What to do
Each line below that holds the word "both" counts toward the answer; reply with the total number only.

####################

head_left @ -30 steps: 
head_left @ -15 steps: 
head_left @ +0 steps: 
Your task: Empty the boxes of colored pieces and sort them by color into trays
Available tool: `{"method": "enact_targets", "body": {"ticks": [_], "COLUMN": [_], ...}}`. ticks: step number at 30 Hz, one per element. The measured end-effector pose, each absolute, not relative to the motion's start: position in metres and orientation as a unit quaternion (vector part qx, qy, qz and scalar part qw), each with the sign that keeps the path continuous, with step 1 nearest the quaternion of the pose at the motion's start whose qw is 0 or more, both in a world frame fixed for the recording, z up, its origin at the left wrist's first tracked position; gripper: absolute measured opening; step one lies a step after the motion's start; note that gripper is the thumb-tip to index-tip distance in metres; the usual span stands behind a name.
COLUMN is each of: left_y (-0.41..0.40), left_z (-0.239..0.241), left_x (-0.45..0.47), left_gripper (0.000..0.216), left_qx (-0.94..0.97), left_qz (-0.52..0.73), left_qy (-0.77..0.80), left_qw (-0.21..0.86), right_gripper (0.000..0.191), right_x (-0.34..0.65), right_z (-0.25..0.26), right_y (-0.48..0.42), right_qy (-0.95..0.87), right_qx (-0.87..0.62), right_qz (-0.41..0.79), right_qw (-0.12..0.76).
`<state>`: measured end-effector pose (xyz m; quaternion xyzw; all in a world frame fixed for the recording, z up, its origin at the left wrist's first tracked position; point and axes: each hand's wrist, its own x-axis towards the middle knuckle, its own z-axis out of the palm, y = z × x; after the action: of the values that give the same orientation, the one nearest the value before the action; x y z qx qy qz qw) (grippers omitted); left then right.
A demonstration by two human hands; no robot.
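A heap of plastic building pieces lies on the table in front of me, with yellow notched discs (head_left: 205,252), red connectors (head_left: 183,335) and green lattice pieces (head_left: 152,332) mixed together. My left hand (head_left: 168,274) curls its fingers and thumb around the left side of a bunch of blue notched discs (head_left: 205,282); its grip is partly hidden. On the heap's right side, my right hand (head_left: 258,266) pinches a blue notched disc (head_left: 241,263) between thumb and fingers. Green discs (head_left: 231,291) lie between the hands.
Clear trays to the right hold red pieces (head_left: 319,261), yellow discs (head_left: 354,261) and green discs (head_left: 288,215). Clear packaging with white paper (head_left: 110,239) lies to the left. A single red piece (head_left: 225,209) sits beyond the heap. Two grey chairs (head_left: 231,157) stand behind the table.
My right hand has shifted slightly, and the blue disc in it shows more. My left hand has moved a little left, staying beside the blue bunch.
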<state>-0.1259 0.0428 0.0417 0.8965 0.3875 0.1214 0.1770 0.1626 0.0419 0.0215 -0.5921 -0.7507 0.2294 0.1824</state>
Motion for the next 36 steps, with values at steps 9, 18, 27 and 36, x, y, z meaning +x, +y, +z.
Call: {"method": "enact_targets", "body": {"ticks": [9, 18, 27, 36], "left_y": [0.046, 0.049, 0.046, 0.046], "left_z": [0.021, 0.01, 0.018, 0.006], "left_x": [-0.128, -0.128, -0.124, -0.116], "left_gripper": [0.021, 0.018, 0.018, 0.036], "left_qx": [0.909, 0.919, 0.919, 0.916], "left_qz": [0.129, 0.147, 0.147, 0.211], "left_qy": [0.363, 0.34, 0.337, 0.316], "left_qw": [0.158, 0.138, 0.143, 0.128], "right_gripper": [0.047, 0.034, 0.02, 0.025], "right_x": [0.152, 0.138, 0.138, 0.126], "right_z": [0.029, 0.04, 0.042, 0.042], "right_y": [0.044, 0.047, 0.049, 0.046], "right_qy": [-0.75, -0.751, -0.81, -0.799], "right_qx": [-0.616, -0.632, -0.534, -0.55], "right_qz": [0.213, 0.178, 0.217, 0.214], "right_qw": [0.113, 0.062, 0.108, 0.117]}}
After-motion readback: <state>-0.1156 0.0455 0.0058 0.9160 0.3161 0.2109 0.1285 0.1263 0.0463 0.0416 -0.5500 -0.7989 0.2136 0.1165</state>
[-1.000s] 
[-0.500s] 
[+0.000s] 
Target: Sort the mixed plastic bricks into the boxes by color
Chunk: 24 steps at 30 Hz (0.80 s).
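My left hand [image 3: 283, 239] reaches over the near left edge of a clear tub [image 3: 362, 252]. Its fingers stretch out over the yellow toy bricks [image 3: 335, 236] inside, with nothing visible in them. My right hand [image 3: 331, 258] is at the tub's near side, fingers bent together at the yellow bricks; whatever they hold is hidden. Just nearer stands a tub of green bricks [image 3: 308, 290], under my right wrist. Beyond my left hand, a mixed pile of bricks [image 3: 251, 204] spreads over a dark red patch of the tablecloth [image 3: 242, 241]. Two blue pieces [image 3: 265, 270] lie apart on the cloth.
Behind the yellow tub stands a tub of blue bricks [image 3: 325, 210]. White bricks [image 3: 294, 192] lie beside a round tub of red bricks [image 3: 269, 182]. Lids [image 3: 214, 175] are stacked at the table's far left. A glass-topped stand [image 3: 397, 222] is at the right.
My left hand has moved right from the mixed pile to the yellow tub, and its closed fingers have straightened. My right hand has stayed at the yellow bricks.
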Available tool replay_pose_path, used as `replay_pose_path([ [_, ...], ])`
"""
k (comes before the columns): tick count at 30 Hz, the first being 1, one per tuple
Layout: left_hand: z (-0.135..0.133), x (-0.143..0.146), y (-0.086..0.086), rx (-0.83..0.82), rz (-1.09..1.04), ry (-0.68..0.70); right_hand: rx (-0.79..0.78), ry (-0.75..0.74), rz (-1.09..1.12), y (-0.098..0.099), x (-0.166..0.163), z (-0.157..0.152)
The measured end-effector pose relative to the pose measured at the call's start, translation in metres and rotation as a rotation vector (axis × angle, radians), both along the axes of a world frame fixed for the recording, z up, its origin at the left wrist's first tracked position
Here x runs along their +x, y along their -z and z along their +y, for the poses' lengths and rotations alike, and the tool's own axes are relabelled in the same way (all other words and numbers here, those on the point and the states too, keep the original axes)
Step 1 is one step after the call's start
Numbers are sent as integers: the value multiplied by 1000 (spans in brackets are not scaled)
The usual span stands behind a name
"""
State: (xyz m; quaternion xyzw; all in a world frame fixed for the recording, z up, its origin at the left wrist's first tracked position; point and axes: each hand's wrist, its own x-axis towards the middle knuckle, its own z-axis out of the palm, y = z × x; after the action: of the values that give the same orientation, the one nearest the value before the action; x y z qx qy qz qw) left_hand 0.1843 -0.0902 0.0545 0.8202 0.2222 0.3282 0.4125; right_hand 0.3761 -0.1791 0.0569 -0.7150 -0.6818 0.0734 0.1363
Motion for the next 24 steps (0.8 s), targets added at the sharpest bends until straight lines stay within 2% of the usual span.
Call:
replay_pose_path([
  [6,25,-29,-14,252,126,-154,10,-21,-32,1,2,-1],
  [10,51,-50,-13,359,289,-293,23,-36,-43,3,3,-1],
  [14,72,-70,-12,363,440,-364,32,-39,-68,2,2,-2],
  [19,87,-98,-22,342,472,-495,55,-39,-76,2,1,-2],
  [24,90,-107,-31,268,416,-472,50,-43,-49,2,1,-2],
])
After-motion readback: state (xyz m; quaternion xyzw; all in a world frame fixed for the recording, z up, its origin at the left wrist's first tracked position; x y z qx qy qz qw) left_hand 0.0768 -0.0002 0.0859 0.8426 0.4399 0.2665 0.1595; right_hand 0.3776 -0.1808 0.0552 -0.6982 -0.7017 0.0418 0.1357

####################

Answer below
2